Ficha do Consolidated B-24 Liberator
História
O Liberator GR Mk.V foi a versão de reconhecimento geral que o Comando Costeiro da RAF empregou na luta antissubmarina. Derivava do B-24D com mais combustível e menos blindagem, armado segundo o padrão do Mk.III, e trazia radar —em alguns aparelhos montado sob o nariz— e holofote Leigh para iluminar os submarinos emersos nos ataques noturnos.
O seu contributo foi decisivo na batalha do Atlântico. O esquadrão n.º 120 do Comando Costeiro foi a primeira unidade da RAF com um avião de autonomia suficiente para cobrir a «brecha do Atlântico médio», essa faixa de oceano que até então ficava fora do alcance da aviação com base em terra e na qual os submarinos alemães atacavam os comboios quase sem oposição aérea. Fechar essa brecha foi um dos fatores que viraram a campanha a favor dos Aliados.

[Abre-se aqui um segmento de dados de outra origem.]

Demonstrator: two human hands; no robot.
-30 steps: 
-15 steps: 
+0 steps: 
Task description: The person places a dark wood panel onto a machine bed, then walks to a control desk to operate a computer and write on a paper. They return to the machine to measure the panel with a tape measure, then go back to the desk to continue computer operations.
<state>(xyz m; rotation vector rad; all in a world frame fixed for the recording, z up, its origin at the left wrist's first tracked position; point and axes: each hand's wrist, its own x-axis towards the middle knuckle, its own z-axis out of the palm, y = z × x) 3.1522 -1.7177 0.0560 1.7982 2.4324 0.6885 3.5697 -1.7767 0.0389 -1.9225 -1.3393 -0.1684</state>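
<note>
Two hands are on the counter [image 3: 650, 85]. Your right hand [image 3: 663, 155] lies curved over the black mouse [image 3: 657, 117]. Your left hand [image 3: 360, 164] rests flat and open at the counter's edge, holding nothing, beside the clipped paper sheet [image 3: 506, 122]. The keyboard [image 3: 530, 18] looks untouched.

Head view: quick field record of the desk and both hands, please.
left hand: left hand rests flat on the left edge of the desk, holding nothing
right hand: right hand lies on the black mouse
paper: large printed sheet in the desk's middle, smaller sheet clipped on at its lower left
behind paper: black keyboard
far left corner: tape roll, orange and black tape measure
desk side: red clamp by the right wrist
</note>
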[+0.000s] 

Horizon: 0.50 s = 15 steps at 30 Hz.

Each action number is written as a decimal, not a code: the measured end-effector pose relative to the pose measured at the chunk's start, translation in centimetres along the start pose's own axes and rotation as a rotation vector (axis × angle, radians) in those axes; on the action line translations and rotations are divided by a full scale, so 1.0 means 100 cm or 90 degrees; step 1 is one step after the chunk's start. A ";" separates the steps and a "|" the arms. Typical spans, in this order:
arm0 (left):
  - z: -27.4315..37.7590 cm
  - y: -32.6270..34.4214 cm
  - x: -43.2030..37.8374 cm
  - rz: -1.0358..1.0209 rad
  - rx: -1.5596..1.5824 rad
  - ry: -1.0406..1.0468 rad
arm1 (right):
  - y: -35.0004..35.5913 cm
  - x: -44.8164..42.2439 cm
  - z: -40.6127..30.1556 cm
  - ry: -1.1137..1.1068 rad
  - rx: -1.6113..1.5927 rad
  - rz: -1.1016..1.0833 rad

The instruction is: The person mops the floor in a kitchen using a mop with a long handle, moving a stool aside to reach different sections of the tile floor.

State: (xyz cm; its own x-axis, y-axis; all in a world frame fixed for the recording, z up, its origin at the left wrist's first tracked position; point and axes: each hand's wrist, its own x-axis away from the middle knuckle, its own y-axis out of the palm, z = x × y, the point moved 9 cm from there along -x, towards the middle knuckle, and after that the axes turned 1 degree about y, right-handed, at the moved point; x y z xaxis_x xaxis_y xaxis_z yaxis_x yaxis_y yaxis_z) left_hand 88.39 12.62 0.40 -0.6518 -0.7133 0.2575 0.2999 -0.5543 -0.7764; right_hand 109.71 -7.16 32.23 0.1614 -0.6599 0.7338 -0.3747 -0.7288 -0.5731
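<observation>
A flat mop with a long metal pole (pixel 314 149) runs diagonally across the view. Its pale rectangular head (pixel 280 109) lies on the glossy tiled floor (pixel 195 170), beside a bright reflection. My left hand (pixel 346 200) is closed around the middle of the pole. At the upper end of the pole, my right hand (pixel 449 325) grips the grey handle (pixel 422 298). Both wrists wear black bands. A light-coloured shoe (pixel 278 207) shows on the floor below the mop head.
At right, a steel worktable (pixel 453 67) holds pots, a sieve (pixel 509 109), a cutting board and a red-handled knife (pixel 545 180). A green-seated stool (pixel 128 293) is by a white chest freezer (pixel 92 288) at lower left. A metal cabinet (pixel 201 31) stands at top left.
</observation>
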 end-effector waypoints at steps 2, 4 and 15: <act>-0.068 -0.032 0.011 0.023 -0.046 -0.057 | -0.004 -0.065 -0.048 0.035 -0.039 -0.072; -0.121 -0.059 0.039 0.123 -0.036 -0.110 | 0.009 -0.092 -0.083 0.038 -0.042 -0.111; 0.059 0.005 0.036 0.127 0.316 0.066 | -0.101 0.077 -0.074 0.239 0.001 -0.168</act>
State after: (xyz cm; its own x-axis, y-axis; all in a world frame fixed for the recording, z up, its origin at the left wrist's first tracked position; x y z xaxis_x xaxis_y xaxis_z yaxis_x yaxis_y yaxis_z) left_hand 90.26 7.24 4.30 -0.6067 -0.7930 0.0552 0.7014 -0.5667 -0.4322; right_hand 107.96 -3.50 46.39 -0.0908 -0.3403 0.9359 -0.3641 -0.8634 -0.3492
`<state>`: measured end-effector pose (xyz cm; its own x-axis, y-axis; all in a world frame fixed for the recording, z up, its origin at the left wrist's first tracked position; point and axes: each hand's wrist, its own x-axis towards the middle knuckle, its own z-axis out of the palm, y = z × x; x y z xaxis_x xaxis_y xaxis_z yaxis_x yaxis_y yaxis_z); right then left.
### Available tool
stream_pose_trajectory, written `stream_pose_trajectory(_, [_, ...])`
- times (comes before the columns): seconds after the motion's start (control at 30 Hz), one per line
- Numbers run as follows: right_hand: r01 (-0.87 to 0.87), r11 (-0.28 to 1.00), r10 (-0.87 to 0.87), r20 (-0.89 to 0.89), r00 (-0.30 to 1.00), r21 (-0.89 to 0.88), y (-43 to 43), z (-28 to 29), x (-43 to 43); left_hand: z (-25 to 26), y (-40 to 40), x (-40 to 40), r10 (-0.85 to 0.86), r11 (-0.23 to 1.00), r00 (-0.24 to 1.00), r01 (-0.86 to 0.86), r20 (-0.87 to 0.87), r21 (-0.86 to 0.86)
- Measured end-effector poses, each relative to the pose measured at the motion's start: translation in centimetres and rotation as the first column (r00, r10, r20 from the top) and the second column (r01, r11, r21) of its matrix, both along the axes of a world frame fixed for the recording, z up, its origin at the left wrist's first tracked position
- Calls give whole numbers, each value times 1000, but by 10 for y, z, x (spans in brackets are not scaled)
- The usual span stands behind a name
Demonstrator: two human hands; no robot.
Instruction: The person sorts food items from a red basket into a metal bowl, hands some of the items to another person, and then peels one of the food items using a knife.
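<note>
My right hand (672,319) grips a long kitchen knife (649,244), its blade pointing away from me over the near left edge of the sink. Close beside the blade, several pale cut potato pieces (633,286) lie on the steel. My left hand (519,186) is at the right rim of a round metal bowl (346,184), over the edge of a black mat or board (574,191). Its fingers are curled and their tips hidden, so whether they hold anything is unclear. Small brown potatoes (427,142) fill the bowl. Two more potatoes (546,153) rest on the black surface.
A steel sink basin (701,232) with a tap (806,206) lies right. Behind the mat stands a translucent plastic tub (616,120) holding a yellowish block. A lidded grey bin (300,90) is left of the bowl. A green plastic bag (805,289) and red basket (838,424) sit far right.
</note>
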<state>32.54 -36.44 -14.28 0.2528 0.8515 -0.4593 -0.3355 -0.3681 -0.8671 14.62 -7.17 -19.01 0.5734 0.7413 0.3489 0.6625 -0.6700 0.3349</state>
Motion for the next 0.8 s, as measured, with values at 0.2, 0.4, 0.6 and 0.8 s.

Alguns GR Mk.V foram equipados com oito lançadores de foguetes de comprimento zero, quatro sob cada asa; outros receberam munhões nos lados da fuselagem dianteira inferior para oito calhas de foguetes RP-3. Um piloto de Liberator do Comando Costeiro, o oficial de voo neozelandês Lloyd Trigg, recebeu a Cruz Vitória a título póstumo por um ataque bem-sucedido contra um submarino alemão ao largo da África Ocidental em 1943; a sua condecoração foi concedida, caso único, sob recomendação do próprio comandante inimigo e de outras testemunhas.